A comprehensive blockchain ecosystem for the Privately platform, built for Base blockchain, featuring gasless meta-transactions and decentralized auctions.
- Overview
- Smart Contracts
- Client Library
- Meta-Transaction System
- Security Features
- Getting Started
- Testing
- Development
The Privately ecosystem consists of three interconnected smart contracts and a TypeScript client library that enables gasless transactions through EIP-712 meta-transactions. Users can create, trade, and auction NFTs using custom ERC20 tokens without paying gas fees directly.

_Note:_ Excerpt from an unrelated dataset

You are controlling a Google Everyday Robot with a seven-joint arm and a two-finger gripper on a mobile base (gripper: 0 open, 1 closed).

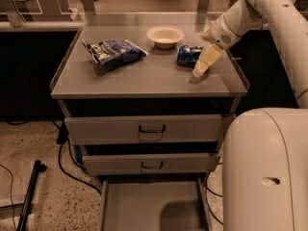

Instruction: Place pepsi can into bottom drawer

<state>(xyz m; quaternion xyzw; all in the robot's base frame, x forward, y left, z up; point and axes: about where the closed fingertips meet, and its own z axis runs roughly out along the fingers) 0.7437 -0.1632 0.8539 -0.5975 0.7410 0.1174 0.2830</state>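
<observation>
End effector (202, 67) just beside pepsi can (187, 56) on cabinet top (144, 78), grip unclear, bottom drawer (151, 207) open

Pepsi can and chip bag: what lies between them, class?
Only bare cabinet top, camera view; bowl sits farther back. Gripper hangs beside the pepsi can.

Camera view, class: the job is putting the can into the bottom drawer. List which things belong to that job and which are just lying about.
Belongs to the job:
can, on the cabinet top
bottom drawer, pulled open
gripper, down beside the can

Just lying about:
chip bag
bowl
two upper drawers
</observation>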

- PrivatelyCoin: ERC20 token serving as the auction currency
- PrivatelyCollection: ERC721 NFT collection with metadata storage
- PrivatelyAuctionSystem: English auction system with bidding and settlement
- Client Library: TypeScript library for seamless interaction with all contracts
- Gasless Transactions: Users sign messages off-chain, relayers execute on-chain
- EIP-712 Signatures: Typed data signing for enhanced security and UX
- Reentrancy Protection: Built-in safeguards against reentrancy attacks
- Replay Attack Prevention: Nonce-based system prevents transaction replay
- OpenZeppelin Security: Battle-tested security patterns and libraries
- Docker Integration: Complete testing and deployment automation
A custom ERC20 token with meta-transaction capabilities for gasless transfers and approvals.
Key Features:
- Standard ERC20 functionality with minting capabilities
- Meta-transaction support via
metaTransfer()andmetaApprove() - Role-based access control for minting operations
- Separate nonces for transfer and approve operations
- Custom events for enhanced transaction tracking
Security Implementations:
- AccessControl for minter role management
- Nonce-based replay protection
- EIP-712 signature verification
- Input validation and balance checks
An NFT collection contract enabling gasless minting, transfers, and approvals with metadata storage.
Key Features:
- ERC721 with URI storage for metadata
- Meta-transaction support for all major operations
- Internal data storage (title, author) linked to token IDs
- Comprehensive collection management functions
- Token enumeration and user collection queries
Security Implementations:
- Ownership verification for all operations
- Nonce-based replay protection per operation type
- EIP-712 typed data signatures
- Existence checks and input validation
A sophisticated English auction system with gasless bidding and automatic settlement.
Key Features:
- English auction mechanism with time-based endings
- Meta-transaction support for auction creation and bidding
- Automatic outbid refund system via pending withdrawals
- Comprehensive auction state management
- Multi-query functions for auction discovery
Security Implementations:
- ReentrancyGuard protection on all state-changing functions
- SafeERC20 for secure token transfers
- Time-based validation and auction state management
- Bid validation with minimum requirements
- Secure NFT custody during auctions
The TypeScript client library provides a high-level interface for interacting with all smart contracts, handling meta-transaction creation, signature generation, and contract communication.
lib/src/
├── client.ts # Main orchestrator class
├── common/
│ ├── privately.error.ts # Error handling utilities
│ └── request-signature.ts # Signature request types
└── modules/
├── coin/ # PrivatelyCoin interactions
├── collection/ # PrivatelyCollection interactions
└── auctions/ # PrivatelyAuctionSystem interactions
import { PrivatelyClient } from 'privately-smartcontract-lib';
// Initialize client
const client = await PrivatelyClient.create(signer);
// Access module-specific functionality
await client.coin.createTransferRequest(to, amount);
await client.collection.createMintRequest(title, tokenURI);
await client.auctions.createAuctionRequest(tokenId, startPrice, endTime);Each module (coin, collection, auctions) follows a consistent pattern:
- Client Class: Main interface for contract interaction
- Request Types: TypeScript interfaces for EIP-712 data structures
- Error Handling: Module-specific error types with parsing
- Event Listeners: Event subscription and handling
- Nonce Management: Automatic nonce tracking and retrieval
- Request Creation: Client creates typed data structure with current nonce
- Signature Generation: User signs EIP-712 message with wallet
- Request Relay: Relayer submits transaction with signature to contract
- On-Chain Verification: Contract verifies signature and executes function
- Nonce Increment: Contract increments nonce to prevent replay
The ecosystem uses EIP-712 meta-transactions to enable gasless user interactions. This system allows users to interact with the platform without holding ETH for gas fees.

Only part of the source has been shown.